_INSTRUCTIONS TO FOLLOW_
A faithful transcription is wanted of the lines from the top of the material through the line that holds "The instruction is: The", both ends included, leaving out the pictures.

---*---

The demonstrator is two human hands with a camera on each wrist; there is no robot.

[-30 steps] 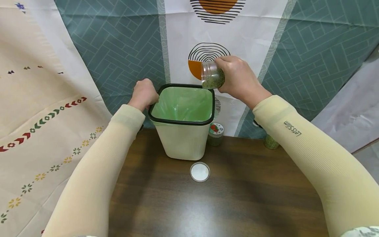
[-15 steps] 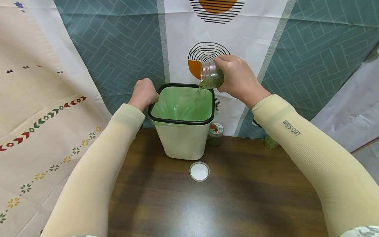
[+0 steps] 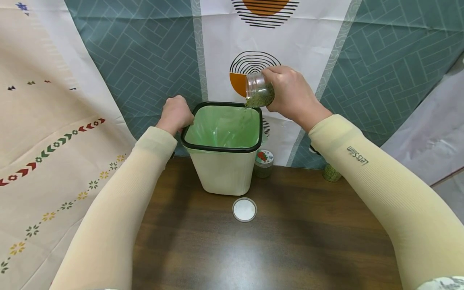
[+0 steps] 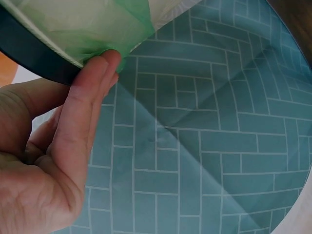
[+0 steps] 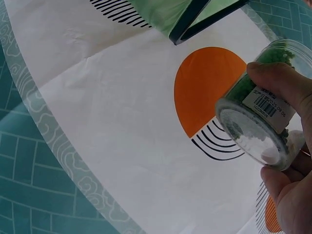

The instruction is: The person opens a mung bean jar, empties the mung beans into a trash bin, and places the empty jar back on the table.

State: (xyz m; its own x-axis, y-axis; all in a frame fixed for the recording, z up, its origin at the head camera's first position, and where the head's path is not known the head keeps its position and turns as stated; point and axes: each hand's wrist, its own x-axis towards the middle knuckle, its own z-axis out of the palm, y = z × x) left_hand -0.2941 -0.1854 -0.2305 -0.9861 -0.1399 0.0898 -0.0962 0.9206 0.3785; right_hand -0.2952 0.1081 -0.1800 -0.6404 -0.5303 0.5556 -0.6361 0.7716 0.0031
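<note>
A white bin (image 3: 228, 171) with a black rim and a green liner (image 3: 224, 125) stands on the table. My left hand (image 3: 176, 114) grips the rim's left side; in the left wrist view the fingers of that hand (image 4: 58, 131) pinch the dark rim and the liner. My right hand (image 3: 293, 94) holds a clear jar (image 3: 260, 92) tipped sideways above the rim's back right corner, its mouth to the left. Green bits lie along the jar's lower side, a few at its mouth. The right wrist view shows the jar's base and barcode label (image 5: 268, 106) in my right hand (image 5: 287, 112).
A round white lid (image 3: 244, 210) lies on the brown table (image 3: 290, 241) in front of the bin. Another jar with a printed lid (image 3: 264, 163) stands at the bin's right, and a jar of green bits (image 3: 331, 173) is partly behind my right sleeve. Patterned cloth hangs behind.
Green bits began falling from the tipped jar into the bin half a second ago; fewer are seen falling now. Both hands have stayed almost in place.
</note>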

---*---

_SOLVED PROBLEM_
The demonstrator is two human hands with a camera on each wrist; there is no robot.

[-30 steps] 
[-15 steps] 
[+0 steps] 
[+0 steps] 
[+0 steps] 

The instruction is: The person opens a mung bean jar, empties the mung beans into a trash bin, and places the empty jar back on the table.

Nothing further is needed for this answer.